(Records from a collection)
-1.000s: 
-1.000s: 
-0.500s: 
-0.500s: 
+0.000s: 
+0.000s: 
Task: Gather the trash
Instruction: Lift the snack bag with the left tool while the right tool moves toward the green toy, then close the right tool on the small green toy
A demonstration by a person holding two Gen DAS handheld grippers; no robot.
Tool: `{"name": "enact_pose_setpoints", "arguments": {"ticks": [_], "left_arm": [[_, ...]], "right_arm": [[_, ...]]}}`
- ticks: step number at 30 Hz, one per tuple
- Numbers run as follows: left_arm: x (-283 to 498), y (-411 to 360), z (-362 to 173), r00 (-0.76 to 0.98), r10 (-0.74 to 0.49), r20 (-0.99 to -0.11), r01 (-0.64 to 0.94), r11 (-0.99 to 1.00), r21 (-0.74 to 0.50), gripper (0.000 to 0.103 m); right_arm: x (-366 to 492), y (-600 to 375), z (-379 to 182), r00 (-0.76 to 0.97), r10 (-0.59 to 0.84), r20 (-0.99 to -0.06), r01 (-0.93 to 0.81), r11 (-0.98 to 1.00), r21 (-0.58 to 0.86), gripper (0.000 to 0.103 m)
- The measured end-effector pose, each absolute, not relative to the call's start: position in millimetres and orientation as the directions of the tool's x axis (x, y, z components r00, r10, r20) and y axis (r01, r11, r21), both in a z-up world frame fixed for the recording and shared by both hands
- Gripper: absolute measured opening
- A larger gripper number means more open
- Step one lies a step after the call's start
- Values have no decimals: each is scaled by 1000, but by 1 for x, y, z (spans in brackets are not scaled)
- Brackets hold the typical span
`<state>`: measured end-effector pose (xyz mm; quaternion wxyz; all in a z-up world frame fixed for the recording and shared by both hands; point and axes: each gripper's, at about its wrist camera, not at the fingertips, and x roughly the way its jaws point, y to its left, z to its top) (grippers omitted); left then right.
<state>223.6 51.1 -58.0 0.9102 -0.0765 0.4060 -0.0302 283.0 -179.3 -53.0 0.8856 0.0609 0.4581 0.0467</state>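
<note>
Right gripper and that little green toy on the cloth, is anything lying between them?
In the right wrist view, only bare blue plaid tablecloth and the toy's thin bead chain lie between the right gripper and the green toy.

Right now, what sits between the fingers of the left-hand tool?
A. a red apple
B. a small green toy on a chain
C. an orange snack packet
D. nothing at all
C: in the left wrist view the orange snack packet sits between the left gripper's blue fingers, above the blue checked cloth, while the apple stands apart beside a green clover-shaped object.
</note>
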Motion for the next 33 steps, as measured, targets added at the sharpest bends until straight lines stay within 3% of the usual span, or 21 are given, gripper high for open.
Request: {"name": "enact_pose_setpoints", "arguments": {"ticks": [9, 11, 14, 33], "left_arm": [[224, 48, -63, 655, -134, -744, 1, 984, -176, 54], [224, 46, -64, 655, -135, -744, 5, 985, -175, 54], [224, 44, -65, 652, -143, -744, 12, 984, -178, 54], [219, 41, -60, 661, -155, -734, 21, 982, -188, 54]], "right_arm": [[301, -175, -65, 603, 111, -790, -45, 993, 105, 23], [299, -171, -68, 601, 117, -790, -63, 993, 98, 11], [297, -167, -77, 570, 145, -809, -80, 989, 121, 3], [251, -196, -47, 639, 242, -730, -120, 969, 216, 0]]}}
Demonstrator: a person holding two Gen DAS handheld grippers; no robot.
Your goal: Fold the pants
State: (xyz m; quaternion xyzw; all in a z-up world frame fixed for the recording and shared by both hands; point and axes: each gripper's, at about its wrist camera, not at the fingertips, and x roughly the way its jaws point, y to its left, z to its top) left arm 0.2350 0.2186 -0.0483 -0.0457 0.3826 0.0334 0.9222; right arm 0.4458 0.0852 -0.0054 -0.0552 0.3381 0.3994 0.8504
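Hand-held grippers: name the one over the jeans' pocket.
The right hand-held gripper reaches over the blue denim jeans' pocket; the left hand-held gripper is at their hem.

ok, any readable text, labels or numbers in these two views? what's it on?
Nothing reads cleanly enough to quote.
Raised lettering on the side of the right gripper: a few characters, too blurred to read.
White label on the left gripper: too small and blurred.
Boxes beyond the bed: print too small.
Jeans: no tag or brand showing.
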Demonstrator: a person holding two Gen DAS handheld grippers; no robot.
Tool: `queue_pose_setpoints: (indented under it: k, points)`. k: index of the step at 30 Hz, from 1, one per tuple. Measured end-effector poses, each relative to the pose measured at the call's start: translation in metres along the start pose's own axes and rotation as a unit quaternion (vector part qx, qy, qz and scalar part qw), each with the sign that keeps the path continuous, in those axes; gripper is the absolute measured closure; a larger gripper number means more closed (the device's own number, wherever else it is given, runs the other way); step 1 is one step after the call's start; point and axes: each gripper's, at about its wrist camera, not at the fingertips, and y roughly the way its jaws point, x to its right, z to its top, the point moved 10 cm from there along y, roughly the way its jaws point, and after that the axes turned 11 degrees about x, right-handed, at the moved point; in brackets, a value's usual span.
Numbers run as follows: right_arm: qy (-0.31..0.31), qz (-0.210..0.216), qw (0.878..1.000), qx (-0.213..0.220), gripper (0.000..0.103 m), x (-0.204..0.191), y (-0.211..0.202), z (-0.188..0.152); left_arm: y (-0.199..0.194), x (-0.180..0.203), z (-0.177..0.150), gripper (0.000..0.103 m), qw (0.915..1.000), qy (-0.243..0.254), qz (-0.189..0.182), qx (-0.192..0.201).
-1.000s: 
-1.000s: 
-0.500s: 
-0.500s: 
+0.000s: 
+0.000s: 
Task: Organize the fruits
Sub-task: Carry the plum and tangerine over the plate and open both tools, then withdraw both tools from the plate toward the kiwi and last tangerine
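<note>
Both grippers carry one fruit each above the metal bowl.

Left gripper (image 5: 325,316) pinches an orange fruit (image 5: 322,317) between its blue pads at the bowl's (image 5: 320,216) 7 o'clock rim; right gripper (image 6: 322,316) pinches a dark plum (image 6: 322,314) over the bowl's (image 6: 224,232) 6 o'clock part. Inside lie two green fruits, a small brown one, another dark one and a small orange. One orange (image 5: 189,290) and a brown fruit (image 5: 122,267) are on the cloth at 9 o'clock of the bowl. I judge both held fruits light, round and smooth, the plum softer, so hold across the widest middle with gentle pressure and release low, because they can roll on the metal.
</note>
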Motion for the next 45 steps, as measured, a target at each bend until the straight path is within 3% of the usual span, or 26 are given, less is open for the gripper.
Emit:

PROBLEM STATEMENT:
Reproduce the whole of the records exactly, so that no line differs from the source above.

WRITTEN REPLY:
-1.000s: 
-1.000s: 
-0.500s: 
-0.500s: 
+0.000s: 
+0.000s: 
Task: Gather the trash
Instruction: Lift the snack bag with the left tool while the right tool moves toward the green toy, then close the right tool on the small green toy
A demonstration by a person holding two Gen DAS handheld grippers; no robot.
Tool: `{"name": "enact_pose_setpoints", "arguments": {"ticks": [_], "left_arm": [[_, ...]], "right_arm": [[_, ...]]}}`
- ticks: step number at 30 Hz, one per tuple
- Numbers run as follows: left_arm: x (-283 to 498), y (-411 to 360), z (-362 to 173), r00 (-0.76 to 0.98), r10 (-0.74 to 0.49), r20 (-0.99 to -0.11), r01 (-0.64 to 0.94), r11 (-0.99 to 1.00), r21 (-0.74 to 0.50), gripper (0.000 to 0.103 m); right_arm: x (-366 to 492), y (-600 to 375), z (-379 to 182), r00 (-0.76 to 0.97), r10 (-0.59 to 0.84), r20 (-0.99 to -0.06), r01 (-0.93 to 0.81), r11 (-0.98 to 1.00), r21 (-0.58 to 0.86), gripper (0.000 to 0.103 m)
- The measured end-effector pose, each absolute, not relative to the call's start: position in millimetres and orientation as the directions of the tool's x axis (x, y, z components r00, r10, r20) and y axis (r01, r11, r21), both in a z-up world frame fixed for the recording and shared by both hands
- Gripper: absolute measured opening
- A larger gripper number means more open
- Step one lies a step after the call's start
- Values have no decimals: each is scaled by 1000, but by 1 for x, y, z (spans in brackets are not scaled)
- Brackets hold the typical span
`<state>`: measured end-effector pose (xyz mm; quaternion wxyz; all in a z-up world frame fixed for the recording and shared by both hands; point and axes: each gripper's, at about its wrist camera, not at the fingertips, and x roughly the way its jaws point, y to its left, z to its top) (grippers omitted); left then right.
<state>223.6 51.1 -58.0 0.9102 -0.0765 0.4060 -0.0302 283.0 -179.3 -53.0 0.8856 0.0609 0.4581 0.0467</state>
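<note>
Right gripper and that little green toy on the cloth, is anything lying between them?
In the right wrist view, only bare blue plaid tablecloth and the toy's thin bead chain lie between the right gripper and the green toy.

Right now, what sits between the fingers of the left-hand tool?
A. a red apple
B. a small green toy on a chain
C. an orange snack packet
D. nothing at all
C: in the left wrist view the orange snack packet sits between the left gripper's blue fingers, above the blue checked cloth, while the apple stands apart beside a green clover-shaped object.
</note>
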Motion for the next 33 steps, as measured, targets added at the sharpest bends until straight lines stay within 3% of the usual span, or 21 are given, gripper high for open.
Request: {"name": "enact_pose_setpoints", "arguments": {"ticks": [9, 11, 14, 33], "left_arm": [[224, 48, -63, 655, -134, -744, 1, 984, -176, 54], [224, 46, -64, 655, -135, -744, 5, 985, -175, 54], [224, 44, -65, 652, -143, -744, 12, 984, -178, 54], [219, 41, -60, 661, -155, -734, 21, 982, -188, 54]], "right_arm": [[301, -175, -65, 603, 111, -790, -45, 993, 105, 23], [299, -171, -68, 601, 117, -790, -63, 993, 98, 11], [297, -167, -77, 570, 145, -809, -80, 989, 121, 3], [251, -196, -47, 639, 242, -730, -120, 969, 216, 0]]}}
Demonstrator: a person holding two Gen DAS handheld grippers; no robot.
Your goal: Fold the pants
State: (xyz m; quaternion xyzw; all in a z-up world frame fixed for the recording and shared by both hands; point and axes: each gripper's, at about its wrist camera, not at the fingertips, and x roughly the way its jaws point, y to its left, z to its top) left arm 0.2350 0.2186 -0.0483 -0.0457 0.3826 0.0334 0.9222; right arm 0.4458 0.0852 -0.0054 -0.0552 0.3381 0.3994 0.8504
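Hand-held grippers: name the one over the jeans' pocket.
The right hand-held gripper reaches over the blue denim jeans' pocket; the left hand-held gripper is at their hem.

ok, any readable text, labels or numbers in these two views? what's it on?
Nothing reads cleanly enough to quote.
Raised lettering on the side of the right gripper: a few characters, too blurred to read.
White label on the left gripper: too small and blurred.
Boxes beyond the bed: print too small.
Jeans: no tag or brand showing.
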Demonstrator: a person holding two Gen DAS handheld grippers; no robot.
Tool: `queue_pose_setpoints: (indented under it: k, points)`. k: index of the step at 30 Hz, from 1, one per tuple. Measured end-effector poses, each relative to the pose measured at the call's start: translation in metres along the start pose's own axes and rotation as a unit quaternion (vector part qx, qy, qz and scalar part qw), each with the sign that keeps the path continuous, in those axes; gripper is the absolute measured closure; a larger gripper number means more closed (the device's own number, wherever else it is given, runs the other way); step 1 is one step after the call's start; point and axes: each gripper's, at about its wrist camera, not at the fingertips, and y roughly the way its jaws point, x to its right, z to its top, the point moved 10 cm from there along y, roughly the way its jaws point, and after that the axes turned 11 degrees about x, right-handed, at the moved point; in brackets, a value's usual span.
Numbers run as follows: right_arm: qy (-0.31..0.31), qz (-0.210..0.216), qw (0.878..1.000), qx (-0.213..0.220), gripper (0.000..0.103 m), x (-0.204..0.191), y (-0.211..0.202), z (-0.188..0.152); left_arm: y (-0.199..0.194), x (-0.180..0.203), z (-0.177..0.150), gripper (0.000..0.103 m), qw (0.915..1.000), qy (-0.243..0.254), qz (-0.189..0.182), qx (-0.192..0.201).
-1.000s: 
-1.000s: 
-0.500s: 
-0.500s: 
+0.000s: 
+0.000s: 
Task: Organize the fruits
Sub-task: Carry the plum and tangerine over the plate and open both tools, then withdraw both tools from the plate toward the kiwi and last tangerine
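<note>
Both grippers carry one fruit each above the metal bowl.

Left gripper (image 5: 325,316) pinches an orange fruit (image 5: 322,317) between its blue pads at the bowl's (image 5: 320,216) 7 o'clock rim; right gripper (image 6: 322,316) pinches a dark plum (image 6: 322,314) over the bowl's (image 6: 224,232) 6 o'clock part. Inside lie two green fruits, a small brown one, another dark one and a small orange. One orange (image 5: 189,290) and a brown fruit (image 5: 122,267) are on the cloth at 9 o'clock of the bowl. I judge both held fruits light, round and smooth, the plum softer, so hold across the widest middle with gentle pressure and release low, because they can roll on the metal.
</note>
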Motion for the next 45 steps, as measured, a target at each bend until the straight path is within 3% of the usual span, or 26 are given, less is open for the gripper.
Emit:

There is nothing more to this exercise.